→ What to work on: Return only the lines from the start of the records through the line that contains "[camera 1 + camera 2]", inclusive; leave out all pictures.

Items from a dataset
***

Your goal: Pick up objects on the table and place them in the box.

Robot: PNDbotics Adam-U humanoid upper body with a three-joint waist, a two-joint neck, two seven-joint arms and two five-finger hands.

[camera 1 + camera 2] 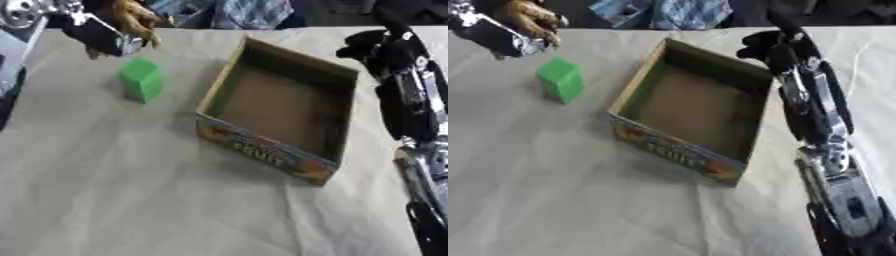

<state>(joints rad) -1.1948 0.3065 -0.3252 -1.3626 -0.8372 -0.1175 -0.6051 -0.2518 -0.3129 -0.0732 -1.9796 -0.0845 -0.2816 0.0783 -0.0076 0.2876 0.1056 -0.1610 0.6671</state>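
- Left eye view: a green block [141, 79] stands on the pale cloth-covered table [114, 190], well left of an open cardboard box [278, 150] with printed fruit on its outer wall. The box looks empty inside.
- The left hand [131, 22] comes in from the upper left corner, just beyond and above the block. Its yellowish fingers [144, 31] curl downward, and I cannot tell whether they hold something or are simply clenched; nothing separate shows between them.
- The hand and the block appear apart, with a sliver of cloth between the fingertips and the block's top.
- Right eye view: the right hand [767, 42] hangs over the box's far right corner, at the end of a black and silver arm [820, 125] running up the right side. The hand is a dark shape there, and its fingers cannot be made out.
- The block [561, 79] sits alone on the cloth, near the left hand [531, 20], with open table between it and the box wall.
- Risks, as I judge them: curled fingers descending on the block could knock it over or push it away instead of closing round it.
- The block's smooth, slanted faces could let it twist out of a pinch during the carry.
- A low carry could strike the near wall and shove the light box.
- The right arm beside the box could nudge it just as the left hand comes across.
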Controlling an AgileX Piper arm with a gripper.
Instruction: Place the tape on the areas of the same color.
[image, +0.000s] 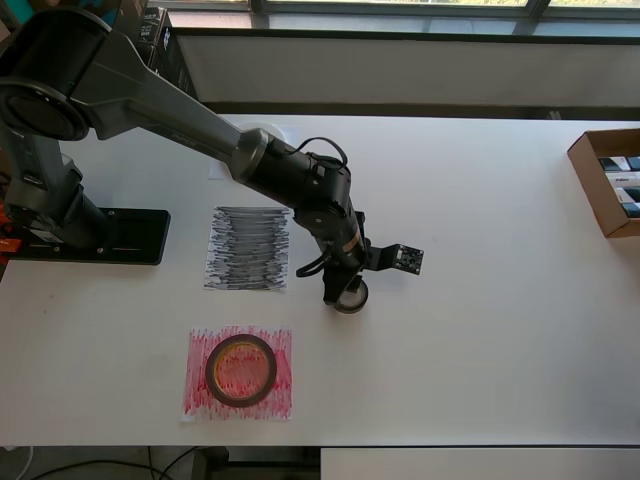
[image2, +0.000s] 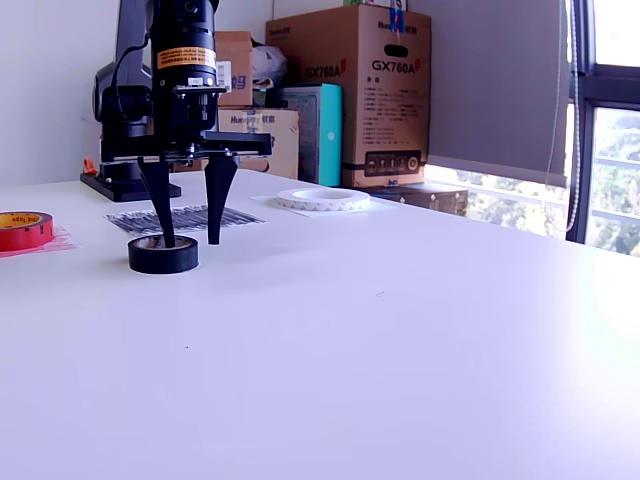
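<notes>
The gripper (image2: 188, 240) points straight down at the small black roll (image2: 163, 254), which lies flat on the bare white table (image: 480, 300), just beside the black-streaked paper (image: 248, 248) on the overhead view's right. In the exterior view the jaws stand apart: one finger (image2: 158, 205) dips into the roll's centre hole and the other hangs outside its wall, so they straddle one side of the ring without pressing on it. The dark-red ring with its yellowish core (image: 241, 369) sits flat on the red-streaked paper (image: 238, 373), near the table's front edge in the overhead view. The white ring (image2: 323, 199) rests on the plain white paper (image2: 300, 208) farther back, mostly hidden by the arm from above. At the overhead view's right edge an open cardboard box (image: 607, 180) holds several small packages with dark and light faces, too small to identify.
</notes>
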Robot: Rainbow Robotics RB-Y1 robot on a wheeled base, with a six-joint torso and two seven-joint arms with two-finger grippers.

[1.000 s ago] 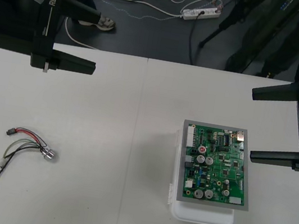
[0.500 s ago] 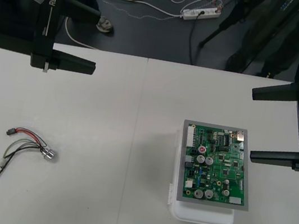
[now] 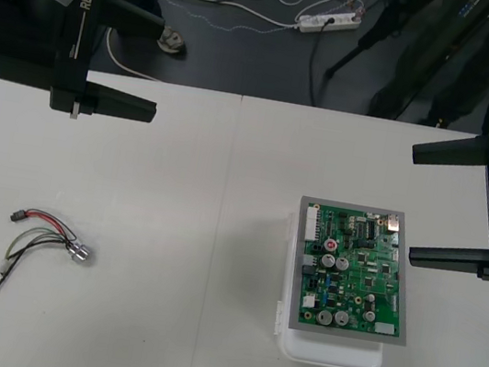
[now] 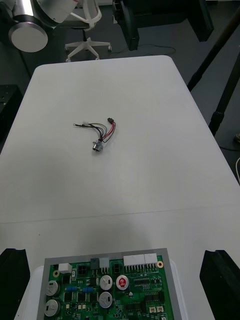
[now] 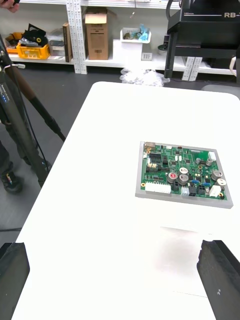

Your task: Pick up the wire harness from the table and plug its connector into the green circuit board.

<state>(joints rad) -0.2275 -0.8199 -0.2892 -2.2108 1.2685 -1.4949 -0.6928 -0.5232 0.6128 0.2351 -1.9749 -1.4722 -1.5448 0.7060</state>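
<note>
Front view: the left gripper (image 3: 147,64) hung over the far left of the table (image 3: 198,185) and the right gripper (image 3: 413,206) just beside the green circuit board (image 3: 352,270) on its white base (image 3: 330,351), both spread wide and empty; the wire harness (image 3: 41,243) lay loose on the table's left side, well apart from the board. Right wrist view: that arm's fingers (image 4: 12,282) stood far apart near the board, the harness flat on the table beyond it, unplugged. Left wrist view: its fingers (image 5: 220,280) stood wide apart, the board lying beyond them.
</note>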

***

→ Reply to the exercise:
Your goal: Pick up objects on the table and place them in the box.

Robot: PNDbotics Adam-U humanoid upper body with a three-joint waist, a two-joint neck, two seven-joint arms and two five-finger hands.

[camera 1 + camera 2] 

Nothing else is required to complete this exercise.